Blue Origin: Jeff Bezos in einer Raumkapsel

Jeff Bezos hat ein Modell der Crew-Kapsel 2017 bei einem Raumfahrt-Symposium in Colorado Springs, Colorado, präsentiert.

(Foto: Isaiah Downing/Reuters)

Jeff Bezos will am 20. Juli mit einer Rakete seiner Space-Firma Blue Origin ins All fliegen. Zwar nur für wenige Minuten, doch würde er damit seine Rivalen Elon Musk und Richard Branson ausstechen.

Von Dieter Sürig

Lange sah es so aus, als geriete Amazon-Gründer Jeff Bezos beim Wettkampf der Milliardäre um die Eroberung des Weltraums ins Hintertreffen: Elon Musks Raketenhersteller Space-X darf seit vergangenem Jahr Astronauten zur Raumstation ISS fliegen, Richard Bransons Weltraumtouristenfirma Virgin Galactic hat bereits erste Testflüge mit eigenen Astronauten ins All absolviert. Und Bezos' Raketenfirma Blue Origin? War aus dem Nasa-Wettbewerb für private Passagierzubringer zur ISS ausgeschieden und will am 20. Juli, 52 Jahre nach der ersten Apollo-Mondlandung, den ersten astronautischen Flug seiner Rakete New Shepard überhaupt starten, um touristische Ausflüge an den unteren Rand des Weltraums vorzubereiten.

Aller Voraussicht nach wird Jeff Bezos, 57, aber der erste aus dem Milliardärstrio werden, der selbst ins All fliegt. "Seit ich fünf Jahre alt bin, habe ich davon geträumt, in den Weltraum zu reisen", postete Bezos auf Instagram, wo er bekannt gab, beim ersten Crew-Flug von Blue Origin dabei zu sein - gemeinsam mit seinem Bruder Mark Bezos und einem weiteren Touristen, der gerade bei einer Internetauktion ermittelt wird. "Die Erde aus dem Weltraum zu sehen, das verändert einen", sagt Bezos in einem Videoclip, "es verändert Deine Beziehung zu diesem Planeten und der Menschheit".

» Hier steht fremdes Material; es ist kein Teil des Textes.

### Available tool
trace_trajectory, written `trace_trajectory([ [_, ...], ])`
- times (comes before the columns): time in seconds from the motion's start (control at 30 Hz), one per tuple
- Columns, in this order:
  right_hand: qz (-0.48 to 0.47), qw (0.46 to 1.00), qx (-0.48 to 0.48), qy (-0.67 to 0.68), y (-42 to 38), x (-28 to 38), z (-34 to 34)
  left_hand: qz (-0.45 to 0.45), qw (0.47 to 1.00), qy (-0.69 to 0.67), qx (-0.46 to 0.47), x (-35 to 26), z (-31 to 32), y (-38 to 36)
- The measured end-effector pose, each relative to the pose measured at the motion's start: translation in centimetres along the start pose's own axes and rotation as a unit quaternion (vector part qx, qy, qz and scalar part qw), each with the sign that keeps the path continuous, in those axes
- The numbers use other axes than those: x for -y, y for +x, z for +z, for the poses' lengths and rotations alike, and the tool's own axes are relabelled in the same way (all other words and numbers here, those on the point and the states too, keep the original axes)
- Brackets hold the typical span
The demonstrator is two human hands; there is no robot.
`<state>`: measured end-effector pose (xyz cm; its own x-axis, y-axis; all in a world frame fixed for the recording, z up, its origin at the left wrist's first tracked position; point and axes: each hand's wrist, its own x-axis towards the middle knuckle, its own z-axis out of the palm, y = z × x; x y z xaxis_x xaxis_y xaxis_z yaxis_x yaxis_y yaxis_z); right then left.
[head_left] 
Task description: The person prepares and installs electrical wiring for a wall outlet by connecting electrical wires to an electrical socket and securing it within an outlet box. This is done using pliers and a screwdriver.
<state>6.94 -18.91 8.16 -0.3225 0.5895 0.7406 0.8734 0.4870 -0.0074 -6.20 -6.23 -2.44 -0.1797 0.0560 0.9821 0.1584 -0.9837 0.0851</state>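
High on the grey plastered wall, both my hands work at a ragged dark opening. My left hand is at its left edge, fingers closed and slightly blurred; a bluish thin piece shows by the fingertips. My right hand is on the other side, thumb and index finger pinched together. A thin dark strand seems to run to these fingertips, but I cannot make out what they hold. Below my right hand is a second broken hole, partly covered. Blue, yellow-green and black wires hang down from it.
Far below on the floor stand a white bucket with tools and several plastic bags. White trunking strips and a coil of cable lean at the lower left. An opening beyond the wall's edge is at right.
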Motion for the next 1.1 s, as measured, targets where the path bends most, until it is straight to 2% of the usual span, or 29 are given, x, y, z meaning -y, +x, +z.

Jeff Bezos, der nur zwei Wochen nach seinem Rücktritt als Amazon-Chef ins All startet, vertraut damit auf ein Raumschiff, das zwar bereits mehrmals erfolgreich für wissenschaftliche Versuche auf einer suborbitalen Bahn war, aber noch nie Menschen transportiert hat. Das Gebot für den dritten Platz in der Kapsel mit sechs Plätzen liegt bei 2,8 Millionen Dollar - für zehn Minuten Flug auf etwa 100 Kilometern Höhe.